Early promotional spots for the series listed the title as IRT: The Andes.

==Episodes==

| Season |  | Episodes | Season premiere | Season finale |
|---|---|---|---|---|
|  | 1 | 10 | October 3, 2010 | December 5, 2010 |
|  | 2 | 13 | September 25, 2011 | December 18, 2011 |

== Truckers (Deadliest Roads) ==

| Truckers | Seasons |  |
| 1 | 2 |
| Lisa Kelly | Main |  |
| Hugh Rowland |  | Main |  |
| Timothy "Tim" R. Zickuhr |  | Main |  |
| Augustin "Tino" Rodriguez |  | Main |  |
| "G.W." Boles |  | Main |  |
| Dave Redmon | Main | Recurring |  |
| Rick Yemm | Main | Recurring |
| Alex Debogorski | Recurring |  |  |
| Tashi Chombel (Lisa's Spotter) | Recurring |  |  |
| Abdul Hameed (Rick's Spotter) | Recurring |  |  |
| Sanjeev Kumar (Alex's/Dave's Spotter) | Recurring |  |  |

== Soundtrack ==
The Ice Road Truckers and Ice Road Truckers: Deadliest Roads soundtracks are composed and produced mainly by Bruce Hanifan. The series also includes music from other artists such as Gregg Montante, Andy Kubiszewski, Grayson Matthews, Paul Hepker, and many others. The additional music and sound effects are licensed by Amygdala Music Library owned by the American recording studios company Amygdala Records, which have a partnership with Original Productions (series production company).

The series' original theme song was Aerosmith's 1993 song "Livin' on the Edge", composed by Steven Tyler, Joe Perry, and Mark Hudson. The song was used in the openings of the series four initial seasons (2007 – early 2010) in the United States and Canada dubbing (original audio); in 2011, it was replaced by the song "Ice Road Truckers Theme", written specifically for the show's soundtrack by Bruce Hanifan and Gregg Montante. Hanifan's and Montante's song was used in the series worldwide premiere and distribution as the opening theme, replacing the Aerosmith song even for the initial seasons of the series outside the United States and Canada.

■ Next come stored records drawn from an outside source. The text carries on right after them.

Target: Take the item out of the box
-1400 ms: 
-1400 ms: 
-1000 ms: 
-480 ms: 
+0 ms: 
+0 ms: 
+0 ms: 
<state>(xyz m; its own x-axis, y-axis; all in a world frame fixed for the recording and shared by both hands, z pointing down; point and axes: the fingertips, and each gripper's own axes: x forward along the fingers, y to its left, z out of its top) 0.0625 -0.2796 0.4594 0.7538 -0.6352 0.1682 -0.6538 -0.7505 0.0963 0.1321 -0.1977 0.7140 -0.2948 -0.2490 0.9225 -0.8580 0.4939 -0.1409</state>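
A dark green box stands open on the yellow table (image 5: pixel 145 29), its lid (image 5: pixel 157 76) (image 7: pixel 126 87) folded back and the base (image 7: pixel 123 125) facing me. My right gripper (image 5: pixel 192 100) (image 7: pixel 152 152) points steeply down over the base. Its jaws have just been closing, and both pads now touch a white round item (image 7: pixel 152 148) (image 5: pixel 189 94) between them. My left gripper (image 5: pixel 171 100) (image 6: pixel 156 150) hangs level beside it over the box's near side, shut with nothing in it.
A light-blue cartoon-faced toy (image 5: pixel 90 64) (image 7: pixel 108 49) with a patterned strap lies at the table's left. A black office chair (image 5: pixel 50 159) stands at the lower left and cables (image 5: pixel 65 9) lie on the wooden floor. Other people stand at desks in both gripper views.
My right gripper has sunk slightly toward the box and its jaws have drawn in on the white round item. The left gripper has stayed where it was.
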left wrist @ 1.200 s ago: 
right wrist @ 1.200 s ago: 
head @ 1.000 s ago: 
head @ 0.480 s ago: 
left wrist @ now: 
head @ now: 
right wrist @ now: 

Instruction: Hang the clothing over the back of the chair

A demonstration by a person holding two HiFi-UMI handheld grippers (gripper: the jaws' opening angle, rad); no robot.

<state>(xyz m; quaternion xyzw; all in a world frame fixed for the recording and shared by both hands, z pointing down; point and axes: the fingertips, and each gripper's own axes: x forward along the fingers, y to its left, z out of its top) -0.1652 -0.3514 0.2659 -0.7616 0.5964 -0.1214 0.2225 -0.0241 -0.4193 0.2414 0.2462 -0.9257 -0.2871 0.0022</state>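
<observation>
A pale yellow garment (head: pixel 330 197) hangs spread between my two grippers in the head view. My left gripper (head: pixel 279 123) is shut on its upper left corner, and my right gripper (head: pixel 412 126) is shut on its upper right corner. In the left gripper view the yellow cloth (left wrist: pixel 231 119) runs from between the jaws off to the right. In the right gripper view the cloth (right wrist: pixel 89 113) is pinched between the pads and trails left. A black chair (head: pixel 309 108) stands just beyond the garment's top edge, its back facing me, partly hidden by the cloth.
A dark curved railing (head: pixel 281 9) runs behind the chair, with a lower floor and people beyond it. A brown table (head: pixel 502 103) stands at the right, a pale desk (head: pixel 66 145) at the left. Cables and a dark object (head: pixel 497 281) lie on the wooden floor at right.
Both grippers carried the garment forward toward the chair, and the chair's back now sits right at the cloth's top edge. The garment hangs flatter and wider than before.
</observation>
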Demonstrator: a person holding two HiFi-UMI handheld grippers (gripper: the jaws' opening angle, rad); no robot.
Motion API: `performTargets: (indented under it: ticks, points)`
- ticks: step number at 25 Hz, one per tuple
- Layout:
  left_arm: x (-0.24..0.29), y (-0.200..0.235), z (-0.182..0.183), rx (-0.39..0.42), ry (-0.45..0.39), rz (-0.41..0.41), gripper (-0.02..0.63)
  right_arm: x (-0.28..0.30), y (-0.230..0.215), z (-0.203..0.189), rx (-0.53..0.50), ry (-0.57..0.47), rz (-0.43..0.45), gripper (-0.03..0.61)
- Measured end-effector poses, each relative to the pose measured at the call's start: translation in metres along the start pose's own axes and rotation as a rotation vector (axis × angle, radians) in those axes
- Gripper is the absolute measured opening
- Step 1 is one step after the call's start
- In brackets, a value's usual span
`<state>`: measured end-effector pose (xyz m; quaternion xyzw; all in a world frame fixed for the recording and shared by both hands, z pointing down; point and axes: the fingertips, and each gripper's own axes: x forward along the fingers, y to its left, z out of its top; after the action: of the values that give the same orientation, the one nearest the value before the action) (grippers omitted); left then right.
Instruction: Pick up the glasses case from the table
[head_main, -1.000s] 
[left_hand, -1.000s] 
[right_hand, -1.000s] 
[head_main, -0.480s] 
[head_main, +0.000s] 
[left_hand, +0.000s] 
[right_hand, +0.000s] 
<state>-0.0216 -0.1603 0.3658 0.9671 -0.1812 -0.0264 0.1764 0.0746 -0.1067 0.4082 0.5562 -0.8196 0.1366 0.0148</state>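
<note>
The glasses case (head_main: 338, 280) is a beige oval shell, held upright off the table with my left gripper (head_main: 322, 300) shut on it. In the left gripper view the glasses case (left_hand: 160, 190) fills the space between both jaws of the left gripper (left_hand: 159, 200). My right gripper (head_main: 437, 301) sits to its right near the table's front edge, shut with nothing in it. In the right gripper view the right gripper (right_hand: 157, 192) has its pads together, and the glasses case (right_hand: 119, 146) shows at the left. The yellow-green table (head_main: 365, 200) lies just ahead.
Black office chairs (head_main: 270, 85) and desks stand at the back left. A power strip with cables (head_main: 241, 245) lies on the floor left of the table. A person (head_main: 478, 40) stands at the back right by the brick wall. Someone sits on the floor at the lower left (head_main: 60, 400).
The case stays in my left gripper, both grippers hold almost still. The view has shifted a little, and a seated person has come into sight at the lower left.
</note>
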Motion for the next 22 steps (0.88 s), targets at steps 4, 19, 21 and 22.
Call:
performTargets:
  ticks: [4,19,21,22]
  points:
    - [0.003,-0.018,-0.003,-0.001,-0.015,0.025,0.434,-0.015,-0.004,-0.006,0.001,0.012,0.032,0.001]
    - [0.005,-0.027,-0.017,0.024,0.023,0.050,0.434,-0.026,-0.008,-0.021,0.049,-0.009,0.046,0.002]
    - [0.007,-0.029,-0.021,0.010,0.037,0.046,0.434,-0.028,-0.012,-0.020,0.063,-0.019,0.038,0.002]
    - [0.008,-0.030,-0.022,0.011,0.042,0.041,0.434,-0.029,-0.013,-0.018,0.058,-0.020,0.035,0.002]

The song was also used as replacement in the digital / streaming versions of the first season of I.R.T.: Deadliest Roads (late 2010), which also used "Livin' on the Edge" as its original theme song in the United States and Canada. In the worldwide television premiere, the song "Black Mo" by Blues Saraceno was used as theme and background music in promotional videos of the spin-off's first season.

For season 2 of the spin-off series (late 2011), the song "Over the Line"—originally composed for the series soundtrack by Andy Kubiszewski—was used in the opening sequence, both in U.S. and worldwide airings.

Season 6 (2012) also uses a song composed by Kubiszewski as its theme, which was never released by Amygdala or Andrew.

In 2013, during the production of season 7, Original Productions contracted VARIPIX to rebuild the series' opening sequence. This led to the main theme changing once again, to the song "Maiden Voyage" by Andy Kubiszewski; "Maiden Voyage" remained as the theme song for the show's next five seasons (2013–2017).

==Other media==
In 2008, 20th Century Fox acquired the rights from the History Channel to create a scripted, theatrical action film based on the series, with a script penned by William Wisher Jr., and John Moore attached as director.

In 2010, a video game for the PlayStation Portable was released by Slitherine Software.

In 2020, the show was mentioned in "Godzilla" by Eminem and Juice WRLD.